Exercise brief: Looking through the material below, say how many lines contain the string "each" and add nothing more.
═══ Stored data ═══
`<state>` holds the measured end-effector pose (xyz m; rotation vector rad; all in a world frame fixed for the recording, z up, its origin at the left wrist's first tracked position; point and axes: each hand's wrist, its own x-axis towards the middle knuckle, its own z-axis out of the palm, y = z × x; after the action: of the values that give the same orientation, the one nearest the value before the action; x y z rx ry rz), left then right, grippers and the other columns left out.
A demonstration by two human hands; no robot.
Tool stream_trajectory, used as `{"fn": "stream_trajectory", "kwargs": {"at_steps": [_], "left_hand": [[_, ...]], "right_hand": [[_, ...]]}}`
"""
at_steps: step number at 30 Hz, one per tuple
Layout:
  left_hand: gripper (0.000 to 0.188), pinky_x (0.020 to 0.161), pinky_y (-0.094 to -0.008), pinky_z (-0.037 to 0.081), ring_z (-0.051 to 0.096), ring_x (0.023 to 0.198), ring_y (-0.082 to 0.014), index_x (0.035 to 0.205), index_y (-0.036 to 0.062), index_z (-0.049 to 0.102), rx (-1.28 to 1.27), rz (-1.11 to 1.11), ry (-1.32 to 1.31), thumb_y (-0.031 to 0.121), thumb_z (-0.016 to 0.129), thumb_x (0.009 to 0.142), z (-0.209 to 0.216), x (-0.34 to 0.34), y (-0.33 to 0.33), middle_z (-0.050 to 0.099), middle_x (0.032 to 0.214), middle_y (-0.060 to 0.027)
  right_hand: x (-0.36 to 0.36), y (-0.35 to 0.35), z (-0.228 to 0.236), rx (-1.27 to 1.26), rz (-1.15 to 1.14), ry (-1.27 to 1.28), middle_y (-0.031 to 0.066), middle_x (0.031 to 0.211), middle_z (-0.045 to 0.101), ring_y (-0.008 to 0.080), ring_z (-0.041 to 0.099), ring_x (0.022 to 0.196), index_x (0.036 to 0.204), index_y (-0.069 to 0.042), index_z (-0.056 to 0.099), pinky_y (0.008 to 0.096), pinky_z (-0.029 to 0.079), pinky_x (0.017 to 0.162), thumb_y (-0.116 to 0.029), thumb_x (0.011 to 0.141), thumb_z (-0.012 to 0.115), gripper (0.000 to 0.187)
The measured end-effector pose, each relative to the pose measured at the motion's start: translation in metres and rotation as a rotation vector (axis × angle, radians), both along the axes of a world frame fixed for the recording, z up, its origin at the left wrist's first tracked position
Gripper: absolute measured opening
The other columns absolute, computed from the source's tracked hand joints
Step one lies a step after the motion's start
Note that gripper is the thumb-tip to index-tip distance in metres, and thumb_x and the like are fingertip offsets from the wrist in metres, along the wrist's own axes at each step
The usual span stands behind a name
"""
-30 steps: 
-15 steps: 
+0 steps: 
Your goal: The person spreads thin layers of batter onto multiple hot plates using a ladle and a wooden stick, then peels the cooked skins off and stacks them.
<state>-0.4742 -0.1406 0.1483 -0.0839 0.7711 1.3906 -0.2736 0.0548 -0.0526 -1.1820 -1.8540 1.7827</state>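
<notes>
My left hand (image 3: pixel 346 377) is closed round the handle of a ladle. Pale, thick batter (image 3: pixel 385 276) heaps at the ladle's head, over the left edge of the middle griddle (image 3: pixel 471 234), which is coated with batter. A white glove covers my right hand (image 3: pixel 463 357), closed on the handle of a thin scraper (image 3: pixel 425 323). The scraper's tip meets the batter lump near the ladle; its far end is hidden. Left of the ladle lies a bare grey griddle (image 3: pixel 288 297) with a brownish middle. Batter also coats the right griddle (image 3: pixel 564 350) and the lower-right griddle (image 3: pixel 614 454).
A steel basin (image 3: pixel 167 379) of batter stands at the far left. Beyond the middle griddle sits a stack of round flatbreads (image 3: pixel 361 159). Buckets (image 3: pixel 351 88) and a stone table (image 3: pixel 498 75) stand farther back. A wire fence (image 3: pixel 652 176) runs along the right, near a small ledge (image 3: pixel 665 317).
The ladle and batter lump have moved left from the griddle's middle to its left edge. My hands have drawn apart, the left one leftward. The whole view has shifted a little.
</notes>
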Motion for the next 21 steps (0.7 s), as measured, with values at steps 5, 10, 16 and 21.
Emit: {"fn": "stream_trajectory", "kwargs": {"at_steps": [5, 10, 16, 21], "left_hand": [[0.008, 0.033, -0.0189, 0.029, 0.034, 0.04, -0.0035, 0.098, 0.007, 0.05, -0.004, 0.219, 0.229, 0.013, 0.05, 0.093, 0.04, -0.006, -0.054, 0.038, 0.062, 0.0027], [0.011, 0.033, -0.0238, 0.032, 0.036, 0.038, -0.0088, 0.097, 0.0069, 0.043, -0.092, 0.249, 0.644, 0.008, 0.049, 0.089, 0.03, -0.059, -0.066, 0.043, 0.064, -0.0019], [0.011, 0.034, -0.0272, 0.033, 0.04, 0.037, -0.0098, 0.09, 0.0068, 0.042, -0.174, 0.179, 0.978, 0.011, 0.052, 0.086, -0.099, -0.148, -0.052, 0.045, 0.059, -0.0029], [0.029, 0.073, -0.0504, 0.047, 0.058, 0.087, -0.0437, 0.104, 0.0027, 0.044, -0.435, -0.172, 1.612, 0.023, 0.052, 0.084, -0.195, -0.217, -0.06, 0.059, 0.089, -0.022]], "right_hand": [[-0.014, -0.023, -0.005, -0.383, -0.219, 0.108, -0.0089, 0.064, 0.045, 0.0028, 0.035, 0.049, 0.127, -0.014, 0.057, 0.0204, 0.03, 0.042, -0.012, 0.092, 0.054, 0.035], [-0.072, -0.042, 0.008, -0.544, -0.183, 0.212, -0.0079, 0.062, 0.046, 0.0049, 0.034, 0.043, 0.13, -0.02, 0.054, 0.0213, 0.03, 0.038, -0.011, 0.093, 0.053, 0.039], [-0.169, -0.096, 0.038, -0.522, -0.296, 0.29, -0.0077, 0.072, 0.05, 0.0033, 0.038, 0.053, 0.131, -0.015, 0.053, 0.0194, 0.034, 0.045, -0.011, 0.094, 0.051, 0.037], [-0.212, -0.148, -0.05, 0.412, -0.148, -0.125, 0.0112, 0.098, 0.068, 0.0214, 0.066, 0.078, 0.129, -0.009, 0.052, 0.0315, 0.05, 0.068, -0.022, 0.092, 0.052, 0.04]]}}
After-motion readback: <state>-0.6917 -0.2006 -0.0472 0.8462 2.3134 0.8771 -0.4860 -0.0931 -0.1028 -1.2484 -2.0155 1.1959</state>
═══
Result of this task: 3